Video chat over 3G, while possible, is buggy and choppy. Both audio and video cut out and it’s near impossible to carry a conversation.
The Xoom took roughly 40 seconds to start up, both loaded up with apps and widgets, and fresh out of the box following a basic set up. Verizon claims the Xoom will last for 10 hours of video streaming. Under reasonable conditions, we can see the Xoom hitting that mark. We squeezed out just over seven hours of constant video streaming over YouTube, but that was with Wi-Fi on and max screen brightness, not to mention multiple widgets and processes running.
Finally, the onboard cameras are both decent, but not outstanding. They are on par with most smartphones, and a step below pocket HD camcorders and point-and-shoot digicams. But the Xoom surpasses the low-end of those devices in terms of picture controls and effects.
It seems the hype surrounding Honeycomb has rivaled any major Windows release to date. And to its credit, the new version of Android is an extremely serviceable tablet operating system ? much more so than previous versions of Android. In fact, it arguably offers more customization and offers a better overall experience than iOS, but it’s still not without issues.
Functionally speaking, Honeycomb is not much different from Froyo (Android 2.2). The standard five-homescreens are still present, and a prolonged tap brings up new pages to assign various widgets, app shortcuts, and wallpapers to. Unlike mobile Android, Honeycomb allows users to place the shortcuts on any one of the five homescreens, not just the homescreen on which the user called up from the menu.
As mentioned earlier in the review, there are omnipresent shortcuts/soft keys on the bottom left corner to go back, call up the central homescreen, and see a list of the five most recent or running apps, which can double as an app setting menu. Honeycomb also offers very attractive 3D and scaling effects when navigating through homescreens or opening and closing programs.
If there’s an issue with Honeycomb, it’s that there is no simple way to manage the widgets and apps. Users have to navigate over to the settings menu to close apps and deactivate widgets. While Android has always been able to effectively manage available memory by nixing low-priority processes when resources become scarce, we’d like to see a little more control in the user’s hands.

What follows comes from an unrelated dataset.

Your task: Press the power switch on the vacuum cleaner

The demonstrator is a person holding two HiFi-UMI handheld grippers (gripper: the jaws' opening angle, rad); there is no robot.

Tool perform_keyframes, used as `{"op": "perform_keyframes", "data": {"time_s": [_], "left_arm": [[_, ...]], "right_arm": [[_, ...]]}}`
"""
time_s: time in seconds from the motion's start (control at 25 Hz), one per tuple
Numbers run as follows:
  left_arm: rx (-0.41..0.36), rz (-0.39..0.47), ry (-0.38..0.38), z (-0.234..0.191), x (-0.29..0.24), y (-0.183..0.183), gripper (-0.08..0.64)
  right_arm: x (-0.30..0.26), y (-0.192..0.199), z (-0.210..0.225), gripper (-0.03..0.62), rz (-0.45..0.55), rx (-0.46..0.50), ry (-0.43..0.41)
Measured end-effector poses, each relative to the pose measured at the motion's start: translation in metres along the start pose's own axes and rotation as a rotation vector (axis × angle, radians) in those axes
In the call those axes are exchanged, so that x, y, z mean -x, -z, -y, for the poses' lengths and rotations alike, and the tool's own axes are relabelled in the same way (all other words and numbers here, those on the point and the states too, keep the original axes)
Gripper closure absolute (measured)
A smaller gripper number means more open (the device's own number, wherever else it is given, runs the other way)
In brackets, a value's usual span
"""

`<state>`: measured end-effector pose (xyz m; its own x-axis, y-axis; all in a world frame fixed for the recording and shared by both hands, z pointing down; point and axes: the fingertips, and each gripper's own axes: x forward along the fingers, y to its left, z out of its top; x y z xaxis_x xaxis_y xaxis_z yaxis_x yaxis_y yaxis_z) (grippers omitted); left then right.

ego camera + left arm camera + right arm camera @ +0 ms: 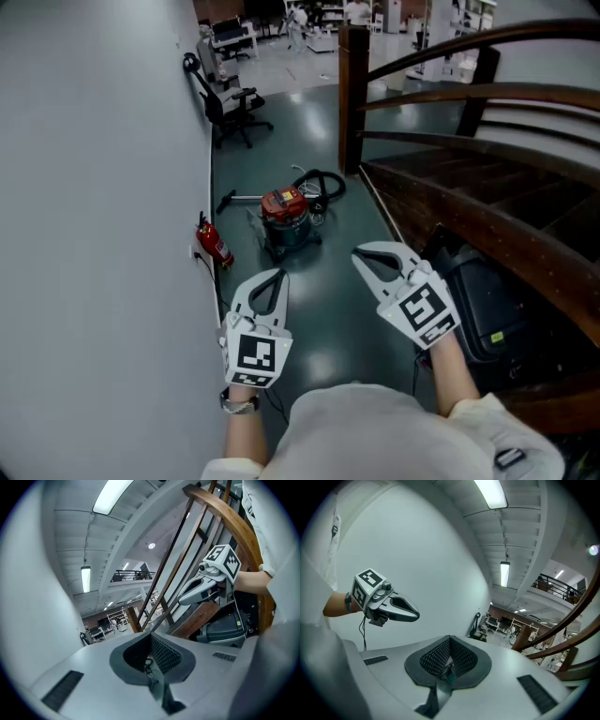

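Note:
The vacuum cleaner [285, 218] stands on the dark green floor ahead in the head view. It has a red lid, a dark drum and a black hose [321, 184] coiled behind it. Both grippers hang in the air well short of it, pointing roughly level towards it. My left gripper [279, 273] is shut, pads together, nothing between them. My right gripper [357, 253] is also shut and empty. In the left gripper view my left gripper [151, 638] faces the stair rail, with the right gripper [182, 602] at its right. The right gripper view shows my right gripper [450, 642] and the left gripper [417, 616]. Neither gripper view shows the vacuum.
A white wall [103, 187] runs along the left, with a red fire extinguisher [215, 244] at its foot. A dark wooden staircase [469, 187] and its post [352, 94] close the right side. A black case [492, 309] sits under the stairs. Office chairs [230, 103] stand farther back.

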<state>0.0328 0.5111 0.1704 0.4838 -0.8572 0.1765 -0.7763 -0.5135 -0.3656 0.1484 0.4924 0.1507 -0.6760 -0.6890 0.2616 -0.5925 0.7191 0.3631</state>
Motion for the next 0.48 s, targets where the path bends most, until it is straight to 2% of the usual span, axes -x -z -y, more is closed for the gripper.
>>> {"op": "perform_keyframes", "data": {"time_s": [0.48], "left_arm": [[-0.002,-0.033,-0.034,0.004,-0.033,-0.009,0.558]], "right_arm": [[-0.001,0.008,0.047,0.561,0.071,-0.034,0.013]]}}
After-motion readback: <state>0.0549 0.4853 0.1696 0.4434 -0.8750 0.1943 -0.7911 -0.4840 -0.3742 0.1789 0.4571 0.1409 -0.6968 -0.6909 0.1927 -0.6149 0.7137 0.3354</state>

We also weren’t very pleased with the Honeycomb keyboard. There is nothing wrong with it in utility terms, but it is extremely plain, and does not feature any haptic feedback. The Samsung Galaxy Tab has both the key vibration and Swype (swipe to text), and we would have loved to see them on the Xoom. As it stands, users have to peck away at the virtual keyboard to enter text.
The plain keyboard is most likely a causality of the Xoom being a pure Google device, which thankfully means the tablet is free of any custom skin or bloatware, from both Motorola and Verizon. Given a choice however, we’d accept a few V Cast shortcuts if they meant a Swype keyboard.